CHARINGCROSSwas strewn with bonfires. But it was the green one that caught Daniel’s eye.

“M’Lord Upnor’s town-house lies this way,” shouted Bob Shaftoe, pointing insistently in the direction of Piccadilly.

“Work with me, Sergeant,” Daniel said, “as if I were a guide taking you on a hunt for strange game of which you know nothing.” They began to push their way across the vast cosmos of the square, which was crowded with dark matter: huge mobs pressing in round bonfires, singing Lilliburlero, and diverse knaves who’d come up out of Hogs-den to prey upon ’em, and patchwork mutts fighting over anything that escaped the attention of the knaves. Daniel lost sight of the green flames for a while and was about to give up when he saw red flames shooting up in the same place-not the usual orange-red but an unnatural scarlet. “If we should become separated, I shall meet you at the northern end of the Tilt Yard where King Street loses itself in the Cross.”

“Right you are, Guv.”

“Who was that boy I saw you talking to before the Bulwark, as we were leaving the Tower?”

“A messenger from Bob Carver.”

“Ah, what news from him?”

“The house of Jeffreys is boarded up, and dark.”

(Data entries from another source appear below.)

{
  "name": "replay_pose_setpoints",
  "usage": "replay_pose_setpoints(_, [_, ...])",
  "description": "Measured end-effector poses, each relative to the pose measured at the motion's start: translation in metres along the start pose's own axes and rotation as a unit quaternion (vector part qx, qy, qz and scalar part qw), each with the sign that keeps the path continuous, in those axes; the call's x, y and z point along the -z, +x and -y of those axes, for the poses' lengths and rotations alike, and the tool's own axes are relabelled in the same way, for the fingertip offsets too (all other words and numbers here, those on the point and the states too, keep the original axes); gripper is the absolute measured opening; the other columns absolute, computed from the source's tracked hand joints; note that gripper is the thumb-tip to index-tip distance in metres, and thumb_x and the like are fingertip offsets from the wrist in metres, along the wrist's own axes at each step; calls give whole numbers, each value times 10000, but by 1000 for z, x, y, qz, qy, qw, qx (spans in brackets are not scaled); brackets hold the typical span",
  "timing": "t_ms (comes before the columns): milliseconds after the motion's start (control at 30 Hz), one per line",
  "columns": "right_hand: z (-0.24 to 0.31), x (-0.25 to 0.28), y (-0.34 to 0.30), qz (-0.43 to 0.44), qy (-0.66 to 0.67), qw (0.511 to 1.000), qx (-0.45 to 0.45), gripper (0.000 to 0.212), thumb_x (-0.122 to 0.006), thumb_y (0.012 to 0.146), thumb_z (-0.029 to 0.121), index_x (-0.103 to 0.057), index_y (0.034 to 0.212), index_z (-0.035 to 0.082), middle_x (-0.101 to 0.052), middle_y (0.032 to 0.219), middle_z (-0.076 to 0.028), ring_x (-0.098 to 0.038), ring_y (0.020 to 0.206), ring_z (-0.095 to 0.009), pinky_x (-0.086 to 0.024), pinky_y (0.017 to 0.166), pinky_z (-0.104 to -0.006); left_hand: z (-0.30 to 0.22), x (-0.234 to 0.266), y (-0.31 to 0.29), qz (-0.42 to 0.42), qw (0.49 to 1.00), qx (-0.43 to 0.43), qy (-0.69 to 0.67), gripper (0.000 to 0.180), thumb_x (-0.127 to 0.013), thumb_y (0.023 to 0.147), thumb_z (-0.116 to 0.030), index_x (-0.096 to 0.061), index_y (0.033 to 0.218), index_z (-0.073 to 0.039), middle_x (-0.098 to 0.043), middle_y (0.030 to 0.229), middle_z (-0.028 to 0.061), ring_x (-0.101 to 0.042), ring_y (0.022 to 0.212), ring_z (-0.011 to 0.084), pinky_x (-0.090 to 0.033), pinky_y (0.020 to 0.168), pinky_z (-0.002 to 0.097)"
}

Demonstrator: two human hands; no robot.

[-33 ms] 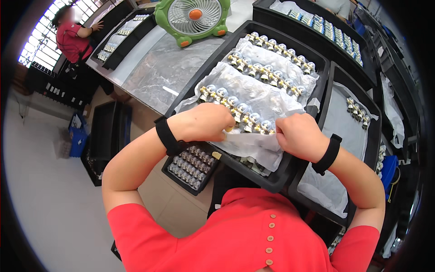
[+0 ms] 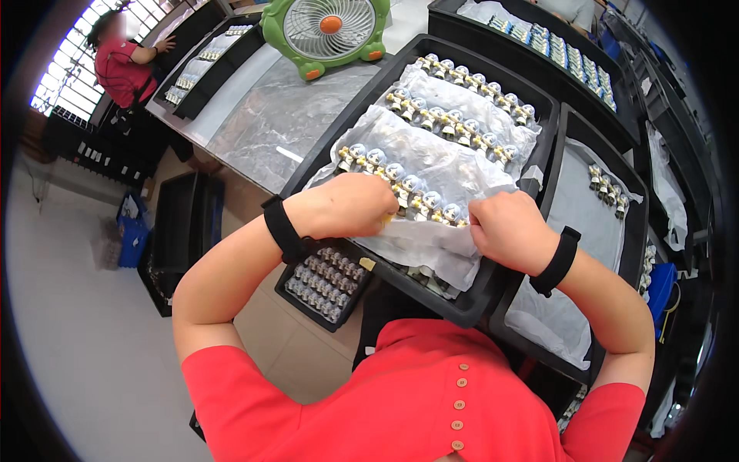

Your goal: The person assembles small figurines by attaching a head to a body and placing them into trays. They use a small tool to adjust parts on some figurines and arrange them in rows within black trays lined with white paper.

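Note:
A black tray (image 2: 459, 314) in front of me holds rows of small figurines with pale blue heads and yellow details, laid on crumpled white sheets. The near row of figurines (image 2: 414, 185) lies between my hands. My left hand (image 2: 346, 206) is closed at the row's front edge, pinching the near white sheet (image 2: 435, 245); its fingertips are partly hidden. My right hand (image 2: 512, 231) is closed on the same sheet at the row's right end. Between the hands, the sheet's edge is drawn up beside the figurines. Black bands circle both wrists.
To the right, a second black tray (image 2: 560, 123) holds a white sheet and several figurines. Another full tray (image 2: 493, 50) stands behind. A green fan (image 2: 329, 65) sits on the grey table (image 2: 262, 115). Below left is a small figurine tray (image 2: 329, 326). A person (image 2: 123, 69) works far left.

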State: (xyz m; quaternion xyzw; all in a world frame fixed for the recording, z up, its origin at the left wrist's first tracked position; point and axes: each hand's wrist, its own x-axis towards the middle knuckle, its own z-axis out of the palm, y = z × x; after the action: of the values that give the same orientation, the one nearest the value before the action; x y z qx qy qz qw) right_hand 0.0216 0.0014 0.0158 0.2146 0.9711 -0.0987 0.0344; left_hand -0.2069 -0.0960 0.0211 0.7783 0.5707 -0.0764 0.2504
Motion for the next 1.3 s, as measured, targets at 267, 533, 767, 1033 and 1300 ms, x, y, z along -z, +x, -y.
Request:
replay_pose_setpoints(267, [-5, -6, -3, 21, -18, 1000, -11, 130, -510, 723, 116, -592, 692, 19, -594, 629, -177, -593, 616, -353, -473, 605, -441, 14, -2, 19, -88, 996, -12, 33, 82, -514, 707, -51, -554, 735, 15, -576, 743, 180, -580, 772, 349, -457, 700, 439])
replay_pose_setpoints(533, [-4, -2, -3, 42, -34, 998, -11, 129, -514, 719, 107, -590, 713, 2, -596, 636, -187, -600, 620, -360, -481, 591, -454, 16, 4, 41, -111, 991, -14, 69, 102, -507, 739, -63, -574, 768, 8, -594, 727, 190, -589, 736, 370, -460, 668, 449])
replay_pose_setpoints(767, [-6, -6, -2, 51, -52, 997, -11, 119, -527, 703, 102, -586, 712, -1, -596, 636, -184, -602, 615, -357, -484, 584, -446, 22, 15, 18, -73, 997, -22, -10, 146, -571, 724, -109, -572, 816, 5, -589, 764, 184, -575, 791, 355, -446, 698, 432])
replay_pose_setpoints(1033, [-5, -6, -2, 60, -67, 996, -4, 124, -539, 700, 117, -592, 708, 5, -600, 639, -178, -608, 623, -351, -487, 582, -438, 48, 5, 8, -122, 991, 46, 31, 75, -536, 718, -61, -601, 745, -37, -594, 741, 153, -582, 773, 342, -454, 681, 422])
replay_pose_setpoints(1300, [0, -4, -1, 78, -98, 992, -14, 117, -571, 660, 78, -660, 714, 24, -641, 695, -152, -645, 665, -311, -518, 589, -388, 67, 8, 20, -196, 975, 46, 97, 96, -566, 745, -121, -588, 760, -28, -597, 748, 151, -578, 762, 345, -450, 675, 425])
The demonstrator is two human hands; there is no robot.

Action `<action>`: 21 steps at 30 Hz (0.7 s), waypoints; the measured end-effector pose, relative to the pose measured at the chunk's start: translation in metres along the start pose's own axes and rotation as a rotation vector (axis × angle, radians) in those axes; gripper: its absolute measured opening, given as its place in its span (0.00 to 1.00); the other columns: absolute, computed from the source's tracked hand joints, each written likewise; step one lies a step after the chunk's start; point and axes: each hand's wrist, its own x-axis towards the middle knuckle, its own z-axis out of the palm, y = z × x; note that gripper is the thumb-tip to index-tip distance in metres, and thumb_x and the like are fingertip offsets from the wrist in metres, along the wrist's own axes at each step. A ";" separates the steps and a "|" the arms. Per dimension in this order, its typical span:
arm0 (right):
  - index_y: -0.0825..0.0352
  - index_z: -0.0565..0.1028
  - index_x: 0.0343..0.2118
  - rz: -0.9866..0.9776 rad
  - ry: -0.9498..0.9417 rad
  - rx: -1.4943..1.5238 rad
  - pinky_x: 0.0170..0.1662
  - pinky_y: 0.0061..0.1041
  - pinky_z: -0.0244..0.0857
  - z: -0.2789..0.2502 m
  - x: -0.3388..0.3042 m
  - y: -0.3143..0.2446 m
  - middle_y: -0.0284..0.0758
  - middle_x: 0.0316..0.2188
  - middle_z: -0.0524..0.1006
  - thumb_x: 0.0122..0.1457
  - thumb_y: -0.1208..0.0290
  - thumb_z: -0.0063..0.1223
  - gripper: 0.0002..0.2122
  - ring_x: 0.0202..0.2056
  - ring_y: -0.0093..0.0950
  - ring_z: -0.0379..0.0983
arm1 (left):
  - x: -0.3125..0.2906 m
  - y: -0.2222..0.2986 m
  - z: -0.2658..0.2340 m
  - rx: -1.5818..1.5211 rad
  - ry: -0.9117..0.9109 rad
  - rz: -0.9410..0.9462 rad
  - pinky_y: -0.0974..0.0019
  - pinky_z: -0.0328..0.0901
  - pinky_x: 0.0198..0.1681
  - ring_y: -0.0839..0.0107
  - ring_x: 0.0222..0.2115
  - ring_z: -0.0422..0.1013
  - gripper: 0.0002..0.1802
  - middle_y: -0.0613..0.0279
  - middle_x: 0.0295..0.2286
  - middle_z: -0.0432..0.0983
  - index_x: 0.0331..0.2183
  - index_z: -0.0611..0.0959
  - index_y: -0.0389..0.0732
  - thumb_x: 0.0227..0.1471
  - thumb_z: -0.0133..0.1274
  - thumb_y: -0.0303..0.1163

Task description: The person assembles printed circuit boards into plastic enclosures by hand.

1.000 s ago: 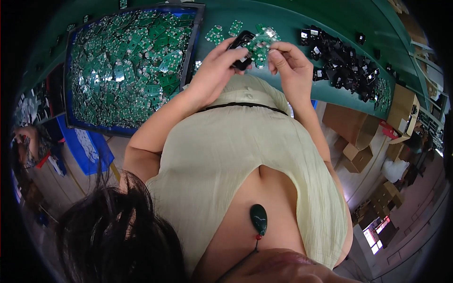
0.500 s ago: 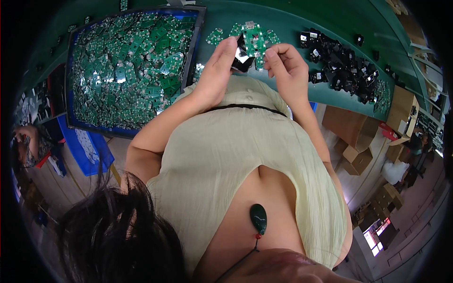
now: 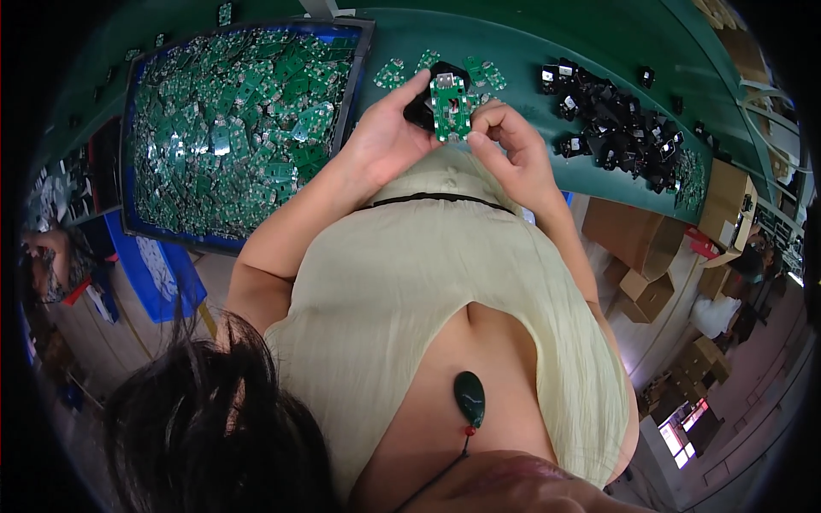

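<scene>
My left hand (image 3: 386,139) is closed around a black plastic housing (image 3: 419,109), thumb along its left side. In front of the housing, partly covering it, is a green circuit board (image 3: 451,126) with a silver connector at its far end. Pinched at the board's near right corner are the thumb and fingers of my right hand (image 3: 518,160). Whether the board is seated in the housing or only lies against it, I cannot tell. Several loose green boards (image 3: 486,74) lie on the green table just beyond my hands.
A dark-rimmed tray (image 3: 352,90) heaped with green circuit boards stands at the left. On the right of the green table (image 3: 513,43) is a pile of black housings (image 3: 611,120), with small boards (image 3: 691,175) beside it. Cardboard boxes (image 3: 646,295) stand at the lower right.
The circuit board has moved left and nearer, onto the front of the housing. My left hand has turned the housing, so its shiny inner face no longer shows.
</scene>
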 end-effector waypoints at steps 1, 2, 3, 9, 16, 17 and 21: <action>0.68 0.65 0.28 -0.032 -0.015 -0.010 0.34 0.16 0.57 -0.001 -0.001 -0.001 0.30 0.28 0.64 0.52 0.81 0.45 0.03 0.30 0.18 0.61 | 0.000 -0.001 -0.002 0.001 -0.002 0.000 0.62 0.61 0.46 0.66 0.39 0.67 0.17 0.54 0.36 0.70 0.41 0.70 0.35 0.53 0.43 0.36; 0.68 0.65 0.28 -0.034 -0.014 -0.011 0.34 0.16 0.57 -0.003 -0.002 -0.003 0.30 0.28 0.64 0.52 0.81 0.45 0.03 0.30 0.18 0.61 | 0.001 -0.002 -0.004 0.081 -0.020 0.011 0.62 0.61 0.46 0.66 0.39 0.67 0.16 0.54 0.36 0.70 0.42 0.69 0.35 0.53 0.43 0.35; 0.69 0.65 0.28 -0.058 -0.049 -0.097 0.32 0.17 0.58 -0.004 -0.002 -0.006 0.31 0.27 0.65 0.51 0.81 0.46 0.03 0.29 0.18 0.61 | 0.001 -0.002 -0.005 0.160 -0.037 0.022 0.62 0.61 0.46 0.66 0.39 0.67 0.16 0.54 0.37 0.70 0.42 0.69 0.36 0.53 0.43 0.33; 0.69 0.68 0.27 -0.104 0.004 -0.313 0.24 0.18 0.58 -0.002 -0.002 -0.008 0.32 0.25 0.66 0.47 0.79 0.53 0.06 0.22 0.21 0.63 | -0.008 -0.004 0.004 0.346 0.039 0.064 0.65 0.62 0.42 0.71 0.37 0.67 0.17 0.61 0.37 0.69 0.45 0.66 0.37 0.51 0.44 0.26; 0.63 0.74 0.31 -0.514 0.261 -0.643 0.25 0.24 0.62 0.008 0.006 0.003 0.32 0.26 0.68 0.40 0.74 0.59 0.12 0.26 0.27 0.67 | -0.006 -0.014 0.006 0.272 0.035 0.109 0.65 0.61 0.44 0.71 0.39 0.65 0.18 0.58 0.38 0.67 0.46 0.64 0.37 0.52 0.41 0.25; 0.63 0.74 0.31 -0.506 0.272 -0.651 0.25 0.24 0.62 0.007 0.005 0.002 0.32 0.26 0.68 0.40 0.74 0.59 0.12 0.26 0.27 0.67 | -0.006 -0.015 0.006 0.275 0.028 0.096 0.65 0.61 0.44 0.71 0.39 0.65 0.18 0.58 0.38 0.67 0.46 0.64 0.37 0.52 0.41 0.25; 0.62 0.74 0.31 -0.510 0.191 -0.714 0.27 0.25 0.64 0.005 0.002 0.002 0.31 0.27 0.70 0.41 0.77 0.56 0.11 0.29 0.28 0.68 | -0.004 -0.016 0.002 0.282 0.073 0.142 0.65 0.61 0.44 0.71 0.39 0.65 0.16 0.59 0.37 0.68 0.44 0.66 0.37 0.52 0.41 0.24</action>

“If he went to the trouble of having it boarded up, then he’s done a proper job.”

“It’s as we reckoned it, these many weeks ago, Guv,” Bob answered, “Jeffreys planned his departure well.”

“Well for us. If he fled in a panic, how would we find him? Has Mr. Carver any other news?”

“The intent was not to supply us with news, so much as to impress on us what a hard-working and diligent bloke he is.”

“That’s what I was afraid of,” Daniel said, distracted by a rage of blue flame up ahead.

“Fireworks?” Bob guessed.

“Some plan their departures better than others,” Daniel answered.

Finally they reached the southwestern margin of the square, where King Street bent round into Pall Mall, and the view of the park and the Spring Garden was screened by an arc of town-houses that seemed to bulge out into Charing Cross, like a dam holding back pressure behind. The bonfire that kept changing its color was planted before those houses, a bow-shot away. This one was not surrounded by any crowd. This might’ve been because the true center of drinking, singing, and sociability lay elsewhere, up towards Haymarket, or perhaps it could be laid to the fact that this fire sputtered evilly and let off vile smells. Daniel fell into orbit round it, and saw books, maps, and wooden boxes being dismantled and dissolved in the flames. A chest was being devoured, and small glass phials spilled out of it a few at a time, bursting in the heat to release jets of vapor that sometimes exploded in brilliant-colored flames.

Bob Shaftoe nudged him and pointed toward one of the town-houses. The front door was being held open by a servant. Two younger servants were lugging a portmanteau out and down the front steps. The lid was half open and papers and books were spilling out. The servant who had held the door open let it fall to and then scurried after the others, picking up what they’d let drop, and stuffing it all together in a great wad, a double armload, which rested comfortably on his belly as he waddled across the dirt towards the fire. It looked as if he were planning to fling himself headlong into the particolored inferno, but he stopped just short and with a final grand belly-thrust projected the load of goods into the flames. A moment later the other two caught up with him and heaved the portmanteau right into perdition. The fire dimmed for a minute, seeming taken aback, but then the flames began to get their teeth into the new load of fuel, and to whiten as they built heat.